Sexuelles Erwachen in der Menopause: Eka Chavleishvili © ALVA FILM / TAKES FILM

Amsel im Brombeer­strauch

Elene Naveriani erzählt vom Begehren einer Frau

Die alleinlebende Etero ist ganz versessen auf Brombeeren. Als sie beim Pflücken einmal verzückt einer Amsel nachschaut, stürzt sie einen Abhang hinunter. Später erzählt sie den Frauen im Dorf von den körperlichen Sensationen, die die Begegnung mit dem schönen Tier bei ihr ausgelöst hätten — Herzrasen, stockender Atem —, und erntet dafür schräge Blicke. Ja, die Menopause. Dabei hat Etero, nicht zuletzt unter dem Eindruck der Todesnähe, noch am selben Tag ihre 48-jährige Jungfräulichkeit verloren.

Wie schon in »Wet Sands« erforscht die in der Schweiz lebende georgische Filmemacherin Elene Naveriani in »Amsel im Brombeerstrauch« alternative Formen des Begehrens und Daseins vor dem Hintergrund einer traditionellen patriarchalen Ordnung. Etero, Besitzerin eines verödeten Haushaltswarengeschäfts, hat sich bewusst für ein Leben in Unabhängigkeit entschieden. Ihre unkonventionelle Lebensform aber macht sie im Dorf zur Außen­seiterin, von den Nachbarinnen wird sie abwechselnd bemitleidet und heruntergeputzt. Tatsächlich ist Etero, die eine eigentümlich schroffe, selbstgenügsame Form der Sinnlichkeit ausstrahlt, für sie eine Provokation. Während die Frauen ihren »Dienst« schon geleistet haben, scheint ihr Leben gerade erst anzufangen. Bücher lesen will sie, ihr Englisch verbessern, ein kleines Haus mit Sicht auf den Fluss bauen, eine Kamera kaufen und Fotos von den Schönheiten der Natur machen.

Die georgische Schriftstellerin Tamta Melashvili, auf deren Roman der Film basiert, hat Gender Studies studiert, eine ihrer ersten Veröffentlichungen galt weiblicher Migration als Form des Empowerments.

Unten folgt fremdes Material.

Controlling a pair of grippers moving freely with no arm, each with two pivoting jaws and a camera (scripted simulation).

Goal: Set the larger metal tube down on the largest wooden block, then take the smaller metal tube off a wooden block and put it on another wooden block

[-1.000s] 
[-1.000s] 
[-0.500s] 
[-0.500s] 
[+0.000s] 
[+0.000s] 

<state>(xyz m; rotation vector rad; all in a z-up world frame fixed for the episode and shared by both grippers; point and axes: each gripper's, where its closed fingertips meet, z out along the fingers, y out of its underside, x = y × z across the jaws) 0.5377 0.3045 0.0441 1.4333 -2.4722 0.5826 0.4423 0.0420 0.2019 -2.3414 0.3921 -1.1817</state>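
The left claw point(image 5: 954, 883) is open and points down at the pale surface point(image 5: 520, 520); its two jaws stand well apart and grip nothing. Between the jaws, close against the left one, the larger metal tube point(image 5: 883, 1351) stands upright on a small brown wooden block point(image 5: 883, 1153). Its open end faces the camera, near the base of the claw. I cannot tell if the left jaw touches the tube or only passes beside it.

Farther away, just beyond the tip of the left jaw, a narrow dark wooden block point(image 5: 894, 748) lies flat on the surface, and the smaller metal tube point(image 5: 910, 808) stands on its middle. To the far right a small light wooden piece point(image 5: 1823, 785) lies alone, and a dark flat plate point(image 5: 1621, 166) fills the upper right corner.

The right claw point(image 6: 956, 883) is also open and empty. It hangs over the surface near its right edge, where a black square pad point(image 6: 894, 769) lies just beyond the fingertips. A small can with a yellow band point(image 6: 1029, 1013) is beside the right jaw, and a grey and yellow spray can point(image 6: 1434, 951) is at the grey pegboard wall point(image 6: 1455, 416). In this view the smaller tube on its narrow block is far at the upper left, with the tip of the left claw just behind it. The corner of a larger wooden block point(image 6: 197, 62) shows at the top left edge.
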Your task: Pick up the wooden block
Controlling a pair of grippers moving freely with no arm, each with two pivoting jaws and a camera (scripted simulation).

Auch »Amsel im Brombeer­strauch« ist feministisch grundiert, Naveriani vermeidet es jedoch, die späte sexuelle Initiation ihrer Protagonistin in den Dienst einer simplen Selbstermächtigungsgeschichte zu stellen. Vielmehr stellt sie ihre Unabhängigkeit und Lust in einen so offenen wie vieldeutigen Raum. Etwa, wenn sie ihren runden Körper interessiert, aber nie aufdringlich in Szene setzt. Eteros Begehren ist komplex, es umfasst verschiedene Formen des sensuellen Erlebens und gilt fremden Körpern ebenso wie dem eigenen. Dass dieser eine Überraschung bereithält, von der sie nicht im Entferntesten geträumt hat, sorgt für eine Pointe, aber auch hier bleibt der Film uneindeutig und lakonisch.

(Blackbird Blackbird Blackberry) GE/CH 2023, R: Elene Naveriani, D: Eka Chavleishvili, Temiko Chin­chinadze, Pikria Nikabadze, 115 Min.